Work order:
Using the listing below, keep only the lines with the word "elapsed" and copy them.

Top of Dataset

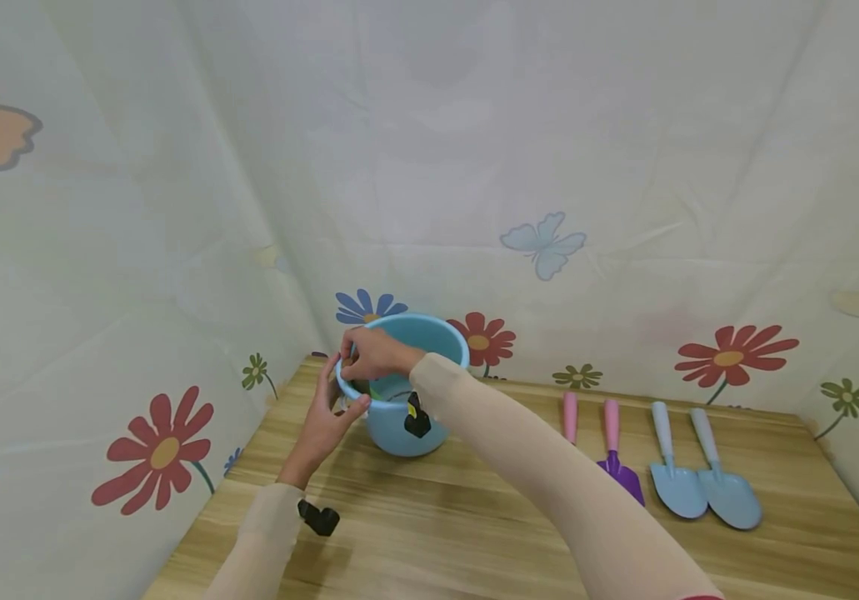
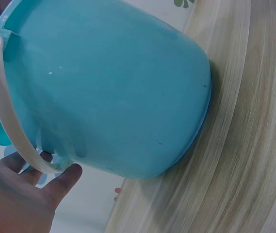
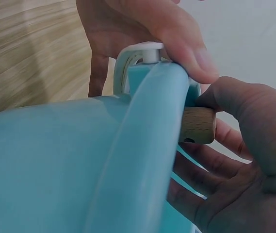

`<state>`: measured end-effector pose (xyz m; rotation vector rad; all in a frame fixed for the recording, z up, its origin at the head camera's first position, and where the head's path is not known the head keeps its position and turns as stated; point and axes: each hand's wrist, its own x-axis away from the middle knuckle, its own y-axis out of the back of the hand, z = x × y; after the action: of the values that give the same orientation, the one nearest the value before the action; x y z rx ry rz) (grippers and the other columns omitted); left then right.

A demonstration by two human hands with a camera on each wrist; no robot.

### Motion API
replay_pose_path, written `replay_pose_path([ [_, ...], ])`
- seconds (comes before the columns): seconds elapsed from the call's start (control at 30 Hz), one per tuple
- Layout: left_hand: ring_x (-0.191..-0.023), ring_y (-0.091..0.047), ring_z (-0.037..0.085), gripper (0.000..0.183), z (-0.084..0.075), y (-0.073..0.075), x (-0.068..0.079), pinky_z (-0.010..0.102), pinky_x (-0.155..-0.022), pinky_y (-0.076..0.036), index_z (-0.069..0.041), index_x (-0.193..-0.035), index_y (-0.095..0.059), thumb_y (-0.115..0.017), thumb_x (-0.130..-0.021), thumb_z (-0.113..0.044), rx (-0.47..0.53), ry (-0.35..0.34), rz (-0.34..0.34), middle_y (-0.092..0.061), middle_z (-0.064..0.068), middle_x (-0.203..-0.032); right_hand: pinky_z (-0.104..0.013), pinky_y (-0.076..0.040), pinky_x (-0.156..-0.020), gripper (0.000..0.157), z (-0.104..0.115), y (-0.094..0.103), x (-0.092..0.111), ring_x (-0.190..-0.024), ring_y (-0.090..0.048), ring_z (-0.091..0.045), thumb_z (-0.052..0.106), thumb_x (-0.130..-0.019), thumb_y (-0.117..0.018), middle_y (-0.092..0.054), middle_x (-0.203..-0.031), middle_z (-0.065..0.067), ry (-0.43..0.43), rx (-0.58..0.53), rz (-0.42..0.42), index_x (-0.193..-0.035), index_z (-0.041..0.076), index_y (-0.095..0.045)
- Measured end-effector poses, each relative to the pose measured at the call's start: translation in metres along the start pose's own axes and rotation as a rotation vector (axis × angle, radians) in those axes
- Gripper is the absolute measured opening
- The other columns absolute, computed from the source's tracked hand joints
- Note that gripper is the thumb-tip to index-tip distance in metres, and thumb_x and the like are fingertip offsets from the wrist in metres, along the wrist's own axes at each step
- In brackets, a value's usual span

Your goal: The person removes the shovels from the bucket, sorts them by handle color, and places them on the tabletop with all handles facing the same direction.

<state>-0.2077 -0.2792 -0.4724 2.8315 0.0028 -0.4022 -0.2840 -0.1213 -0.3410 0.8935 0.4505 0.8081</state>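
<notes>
Bucket (image 1: 393,435), light blue, stands upright on the wooden table (image 1: 414,521), near the flowered cloth (image 1: 429,167). My left hand (image 1: 327,417) grips its rim, thumb and fingers spread about the white handle (image 2: 8,104) mount. My right hand (image 1: 380,352), fingers curled, pinches a wooden piece (image 3: 199,125) at the rim's inner side. Well apart, rightward, lie a purple trowel (image 1: 624,477) and two light-blue trowels (image 1: 729,498).

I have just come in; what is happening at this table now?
A person's left hand holds a blue bucket by its rim on a wooden table. The right hand grips a wooden piece at that rim; I cannot tell whether it belongs to something larger. Two blue trowels and two pink-handled tools lie to the right.
</notes>
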Motion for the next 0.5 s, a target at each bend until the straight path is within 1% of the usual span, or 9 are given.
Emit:
replay_pose_path([
  [0.3, -0.153, -0.024, 0.036, 0.086, -0.0005, -0.0004, 0.0005, 0.073, -0.11, -0.029, -0.044, -0.162, -0.005, -0.065, -0.102, -0.034, -0.002, 0.017, -0.009, -0.023, 0.013, -0.168, -0.022, -0.047, -0.061, 0.024, 0.0003, -0.0013, 0.0, -0.068, -0.057, -0.011, 0.018, -0.096, -0.068, -0.065, -0.094, -0.004, -0.003, -0.002, -0.017, -0.115, 0.003, -0.063],
  [0.5, -0.152, -0.026, 0.035, 0.087, -0.0016, -0.0009, 0.0005, 0.071, -0.11, -0.031, -0.043, -0.162, -0.004, -0.066, -0.101, -0.034, -0.012, 0.019, -0.012, -0.025, 0.014, -0.167, -0.022, -0.046, -0.061, 0.02, 0.0009, -0.0003, 0.0007, -0.07, -0.057, -0.012, 0.018, -0.097, -0.068, -0.065, -0.089, -0.002, -0.025, -0.007, -0.036, -0.112, 0.006, -0.062],
])
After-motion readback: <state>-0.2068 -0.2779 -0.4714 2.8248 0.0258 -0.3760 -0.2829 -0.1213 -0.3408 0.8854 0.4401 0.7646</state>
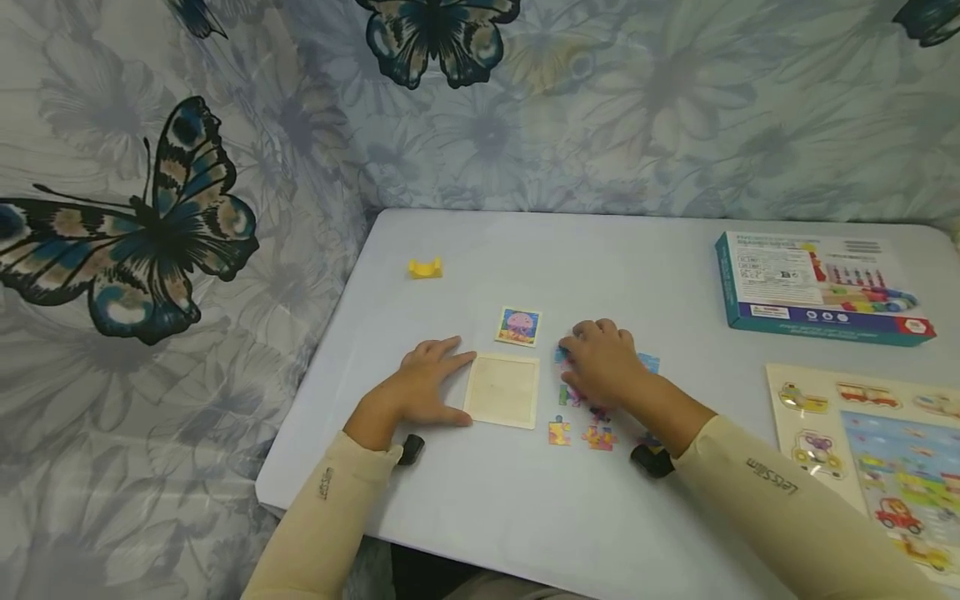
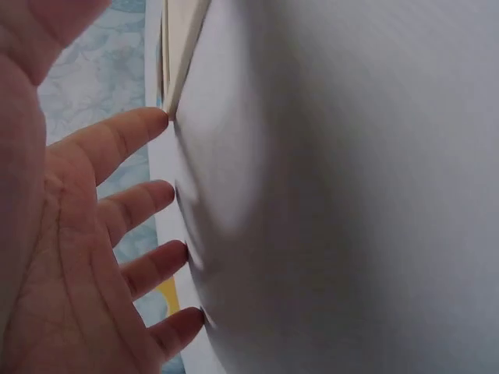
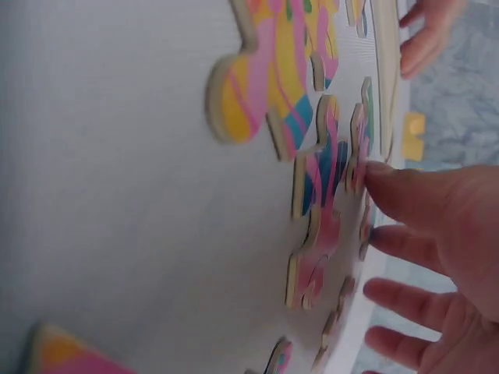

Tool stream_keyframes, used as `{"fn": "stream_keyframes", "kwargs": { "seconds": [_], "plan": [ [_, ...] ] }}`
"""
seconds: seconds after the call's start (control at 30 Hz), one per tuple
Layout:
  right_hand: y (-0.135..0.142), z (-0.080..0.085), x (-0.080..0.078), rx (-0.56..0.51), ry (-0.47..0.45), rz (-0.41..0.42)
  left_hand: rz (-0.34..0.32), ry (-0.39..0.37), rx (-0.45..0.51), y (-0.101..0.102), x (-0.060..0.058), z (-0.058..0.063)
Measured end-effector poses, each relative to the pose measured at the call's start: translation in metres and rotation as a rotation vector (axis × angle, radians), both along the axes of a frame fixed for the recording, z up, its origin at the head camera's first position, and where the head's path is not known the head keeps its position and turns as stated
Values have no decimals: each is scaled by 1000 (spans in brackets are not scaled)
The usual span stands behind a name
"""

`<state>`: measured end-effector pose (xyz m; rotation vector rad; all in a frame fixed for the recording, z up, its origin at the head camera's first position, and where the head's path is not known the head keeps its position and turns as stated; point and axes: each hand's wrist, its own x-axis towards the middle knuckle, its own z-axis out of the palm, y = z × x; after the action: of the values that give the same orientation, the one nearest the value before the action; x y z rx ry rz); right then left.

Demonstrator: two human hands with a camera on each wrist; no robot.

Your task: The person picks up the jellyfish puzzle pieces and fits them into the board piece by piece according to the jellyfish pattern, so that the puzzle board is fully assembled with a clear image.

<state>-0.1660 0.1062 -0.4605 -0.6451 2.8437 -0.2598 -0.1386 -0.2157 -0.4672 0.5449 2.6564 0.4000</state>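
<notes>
My left hand point(image 1: 427, 383) rests on the table with fingers spread. Its index fingertip and thumb are at the left side of a shallow square wooden puzzle tray point(image 1: 502, 390), whose inside is bare. In the left wrist view, that index fingertip meets the corner of the tray point(image 2: 184, 62). Over a group of colourful jigsaw pieces point(image 1: 558, 431) lies my right hand point(image 1: 603, 362), partly hiding them. Seen from the right wrist, its thumb touches one upright-looking pink and green piece point(image 3: 357, 148), and the other fingers extend down among more pieces. Behind the tray sits a small square picture card point(image 1: 518, 327).
A yellow curved block point(image 1: 426, 268) lies at the back left of the white table point(image 1: 600, 517). At the back right is a teal and white crayon box point(image 1: 825, 287). A wooden board with vehicle pictures point(image 1: 813, 417) covers the right front.
</notes>
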Motion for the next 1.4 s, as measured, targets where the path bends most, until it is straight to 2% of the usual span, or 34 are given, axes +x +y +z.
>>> {"fn": "stream_keyframes", "kwargs": {
  "seconds": [0.17,0.4,0.5,0.6,0.67,0.77,0.93,1.1,1.27,1.4],
  "plan": [
    [1,4,-6,-101,14,2,-10,10,-11,0,-4,-1],
    [-2,19,-18,-178,-156,-21,9,21,0,11,-3,3],
    [-6,25,-24,-216,-172,-27,20,23,-16,14,-2,4],
    [-20,25,-28,-311,-231,-25,31,16,-39,15,-1,5],
    [-36,19,-29,-363,-287,-11,37,11,-47,15,-1,6],
    [-61,9,-28,-385,-347,33,42,2,-47,13,-1,6],
    [-91,-1,-24,-332,-245,95,37,-5,-28,10,-1,4],
    [-103,-1,-24,-279,-162,98,33,3,-22,7,-1,2],
    [-103,1,-26,-237,-131,115,31,12,-39,8,-2,1],
    [-89,9,-28,-271,-120,85,32,11,-57,8,-2,2]
  ]
}}
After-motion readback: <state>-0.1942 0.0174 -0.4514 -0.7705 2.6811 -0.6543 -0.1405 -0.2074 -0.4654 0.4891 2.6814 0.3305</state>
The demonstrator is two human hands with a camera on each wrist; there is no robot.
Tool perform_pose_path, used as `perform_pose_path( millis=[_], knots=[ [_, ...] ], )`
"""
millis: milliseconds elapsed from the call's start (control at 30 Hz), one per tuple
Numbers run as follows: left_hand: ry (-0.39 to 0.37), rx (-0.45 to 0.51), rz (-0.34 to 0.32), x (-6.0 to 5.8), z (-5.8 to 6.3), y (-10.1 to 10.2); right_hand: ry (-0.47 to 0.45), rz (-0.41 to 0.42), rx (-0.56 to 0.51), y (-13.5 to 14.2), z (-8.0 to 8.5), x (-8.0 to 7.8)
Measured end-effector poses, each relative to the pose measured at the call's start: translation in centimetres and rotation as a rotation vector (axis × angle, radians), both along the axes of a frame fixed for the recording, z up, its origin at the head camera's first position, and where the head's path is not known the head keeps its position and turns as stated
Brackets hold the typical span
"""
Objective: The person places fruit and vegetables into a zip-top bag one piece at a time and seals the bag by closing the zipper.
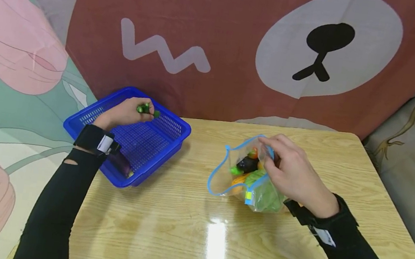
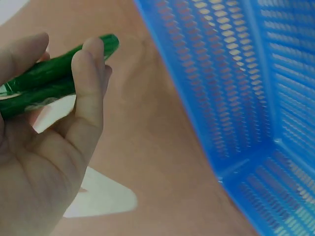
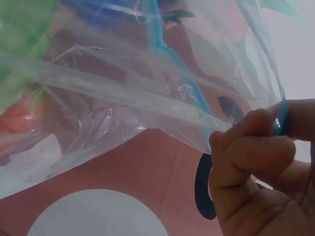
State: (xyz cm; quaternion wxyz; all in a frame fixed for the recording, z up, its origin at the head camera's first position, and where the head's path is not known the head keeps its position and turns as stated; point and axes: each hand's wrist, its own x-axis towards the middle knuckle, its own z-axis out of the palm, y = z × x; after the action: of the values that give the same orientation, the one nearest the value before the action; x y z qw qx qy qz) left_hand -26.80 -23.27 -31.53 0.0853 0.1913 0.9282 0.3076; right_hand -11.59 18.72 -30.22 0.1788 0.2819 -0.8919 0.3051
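My left hand (image 1: 127, 112) is above the far side of a blue plastic basket (image 1: 180, 137), its fingers curled round dark green cucumbers (image 2: 54, 73). In the left wrist view two of them appear to lie side by side between thumb and fingers. With thumb and fingers, my right hand (image 1: 293, 169) pinches the blue-edged rim of a clear zip bag (image 1: 210, 182), whose mouth gapes to the left. Inside the bag are a leafy green vegetable (image 1: 267, 196), a dark round eggplant (image 1: 248, 164), a yellow-orange piece (image 1: 239, 182) and a red one (image 3: 22, 115).
A long purple eggplant (image 1: 120, 164) lies in the basket's near left corner, partly under my left wrist. Both the basket and the bag are on a wooden table (image 1: 163, 228). Behind the table's back edge hangs a printed cloth (image 1: 228, 93).
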Motion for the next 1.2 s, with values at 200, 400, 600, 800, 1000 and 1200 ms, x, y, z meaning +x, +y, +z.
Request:
perform_pose_path(
  millis=[200, 400, 600, 800, 1000, 1200],
  knots=[
    [0.012, 0.073, -0.082, 1.1, 1.1, 2.1, -0.001, -0.008, 0.007, 0.2, 0.2, 0.1],
    [0.01, 0.226, -0.255, 3.2, 2.3, 4.4, -0.005, -0.017, 0.013, 0.0, 0.3, 0.0],
    [0.081, 0.281, -0.456, 4.7, 3.3, 6.1, 0.001, -0.023, 0.01, -0.1, 0.2, -0.1],
    [0.162, 0.307, -0.618, 6.2, 3.6, 7.6, 0.028, -0.016, 0.001, -0.3, 0.2, -0.3],
    [0.2, 0.355, -0.797, 7.8, 3.6, 10.3, 0.037, -0.022, 0.007, -0.7, 0.3, -0.4],
    [0.194, 0.315, -0.848, 8.4, 3.0, 12.9, 0.039, -0.018, 0.016, -1.0, 0.5, -0.4]
  ],
)
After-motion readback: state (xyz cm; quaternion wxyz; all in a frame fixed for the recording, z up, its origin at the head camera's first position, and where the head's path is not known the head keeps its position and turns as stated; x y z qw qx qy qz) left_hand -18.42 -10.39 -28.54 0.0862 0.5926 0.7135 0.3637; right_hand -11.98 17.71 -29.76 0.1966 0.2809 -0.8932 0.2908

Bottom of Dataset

Solved exercise:
- seconds (comes before the columns): seconds elapsed from the call's start (control at 30 Hz), one per tuple
millis: milliseconds elapsed from the call's start (control at 30 Hz), one per tuple

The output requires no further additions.